How To Succeed At Slurry Pumping Full-time Job5 months ago - Banking - Bassano del Grappa - 158 views
How To Succeed At Slurry Pumping
Optimal transfer of two-phase solid-liquid flow (slurry flow) has long been a major industrial challenge. Slurry pumps are among the most common types of centrifugal pumps used to deal with this transfer issue. The approach of improving slurry pumps and consequently increasing the efficiency of a flow transmission system requires overcoming the effects of slurry flow such as the reduction in head, efficiency, and wear. This study attempts to investigate the changes in the pump head by modifying the slip factor distribution in the impeller channel. For this purpose, the effect of splitter blades on slip factor distribution to improve the pump head was investigated using numerical simulation tools and validated based on experimental test data. Next, an optimization process was used to determine the characteristics of the splitter (i.e., length, number, and environmental position of the splitter) based on a combination of experimental design methods, surface response, and genetic algorithm. The optimization results indicate that the splitters were in a relative circumferential position of 67.2% to the suction surface of the main blade. Also, the optimal number and length of splitter blades were 6 and 62.8% of the length of the main blades, respectively. Because of adding splitter blades and the reduction in the flow passage, the best efficiency point (BEP) of the slurry pump moved toward lower flow rates. The result of splitter optimization was the increase in pump head from 29.7 m to 31.7 m and the upkeep of efficiency in the initial values.
The effect of solids on a centrifugal horizontal slurry pump performance is a major concern to the design of slurry transportation system. In the present study, the multiphase modeling of centrifugal slurry pump is performed using two models, Mixture and Eulerian-Eulerian multiphase. Sliding mesh approach is employed for unsteady simulation of the pump. The accuracy of the simulations is ascertained by comparing the performance characteristics of the pump obtained numerically and experimentally. Experimental results are obtained by measurements in a pilot plant test rig with three different mean size sand particulate slurries. The Eulerian-Eulerian multiphase model predicted the effect of the solids on pump performance close to the experimental results as compared to Mixture model. The obtained accuracy with Eulerian-Eulerian model for predicting the effect of solids on head and efficiency is around ±2% and ±3%, respectively. The predicted results using Eulerian-Eulerian model confirm that the head and efficiency of the pump decrease with the increase in particle size and concentration. The particles of high specific gravity show less reduction in head and efficiency of the pump. Further, the effect of variation in particle size and concentration on the flow field in the impeller and casing has also been analyzed at best efficiency point operation. Non-homogeneous suspension of particles inside the blade channels and casing passages is examined. The particulate concentration is observed higher near the impeller back shroud, pressure side of the blades, and non-suction side of the casing as compared to other locations.

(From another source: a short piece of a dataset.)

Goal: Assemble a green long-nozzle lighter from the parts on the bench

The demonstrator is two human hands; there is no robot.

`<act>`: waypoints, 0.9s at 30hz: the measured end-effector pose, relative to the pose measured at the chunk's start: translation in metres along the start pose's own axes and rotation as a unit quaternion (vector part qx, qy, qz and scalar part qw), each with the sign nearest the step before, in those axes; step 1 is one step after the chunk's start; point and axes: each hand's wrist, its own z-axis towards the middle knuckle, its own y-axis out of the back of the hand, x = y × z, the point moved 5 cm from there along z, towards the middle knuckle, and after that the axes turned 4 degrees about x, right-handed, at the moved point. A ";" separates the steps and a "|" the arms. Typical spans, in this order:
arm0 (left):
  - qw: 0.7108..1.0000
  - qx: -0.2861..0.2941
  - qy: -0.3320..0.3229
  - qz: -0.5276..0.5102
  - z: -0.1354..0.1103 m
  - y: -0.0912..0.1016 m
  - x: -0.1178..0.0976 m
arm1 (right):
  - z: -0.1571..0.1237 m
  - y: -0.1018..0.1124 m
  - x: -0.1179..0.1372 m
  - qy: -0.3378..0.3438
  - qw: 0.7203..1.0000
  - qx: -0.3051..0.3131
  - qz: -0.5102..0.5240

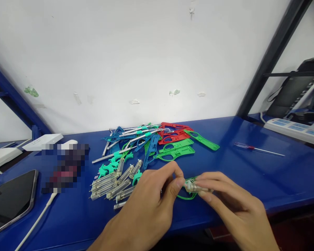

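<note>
My left hand (149,205) and my right hand (232,205) meet over the front of the blue table (251,174). Both pinch a small clear-and-metal insert (195,187) that sits against a green plastic handle shell (187,195). The left thumb and forefinger grip the insert's left end; the right fingers close over its right end and the shell. Behind them lies a heap of green, red and blue handle shells (172,144), metal tubes with teal collars (136,134), and a row of clear inserts (115,183).
A red-handled screwdriver (253,148) lies to the right. A phone (10,200) with a white cable (39,218) rests at the left front, white devices (42,141) behind it. A white power strip (295,129) and a dark shelf post (269,59) stand at right.
</note>
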 end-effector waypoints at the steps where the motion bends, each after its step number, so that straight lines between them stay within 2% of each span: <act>1: 1.000 -0.002 -0.010 0.005 0.000 -0.001 -0.002 | 0.000 0.000 -0.001 -0.008 1.000 0.001 0.008; 8: 0.997 -0.024 -0.059 0.046 0.000 -0.007 -0.009 | 0.001 -0.004 -0.008 -0.028 0.998 0.037 0.040; 14: 0.991 -0.007 -0.094 0.091 0.001 -0.008 -0.011 | 0.002 -0.005 -0.009 -0.040 0.996 0.053 0.063; 19: 0.984 0.007 -0.136 0.117 0.001 -0.010 -0.011 | 0.002 -0.002 -0.008 -0.065 0.994 0.048 0.073; 27: 0.983 -0.035 -0.146 0.108 -0.001 -0.015 -0.010 | 0.001 -0.001 -0.008 -0.046 0.997 0.011 0.065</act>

Plants often must handle slurries in applications ranging from processing to wastewater treatment. Dealing with such mixtures of liquid and solids is challenging and difficult. Some key elements in slurry pumping are the size and nature of the solids in the liquid and the kind of the abrasive wear they cause. Another is the corrosiveness of the liquid or the mixture.
Sites frequently rely on centrifugal pumps for slurry services. These pumps (and their associated piping systems) need special provisions that call for a detailed knowledge of the solid and slurry properties to prevent wear, corrosion, erosion and other adverse effects such as settling of the solids. Specifying the optimum combination of speed, geometry and materials requires properly balancing often conflicting pump priorities; this demands consideration of stable operation, maximum wear life, operational flexibility and minimal energy consumption.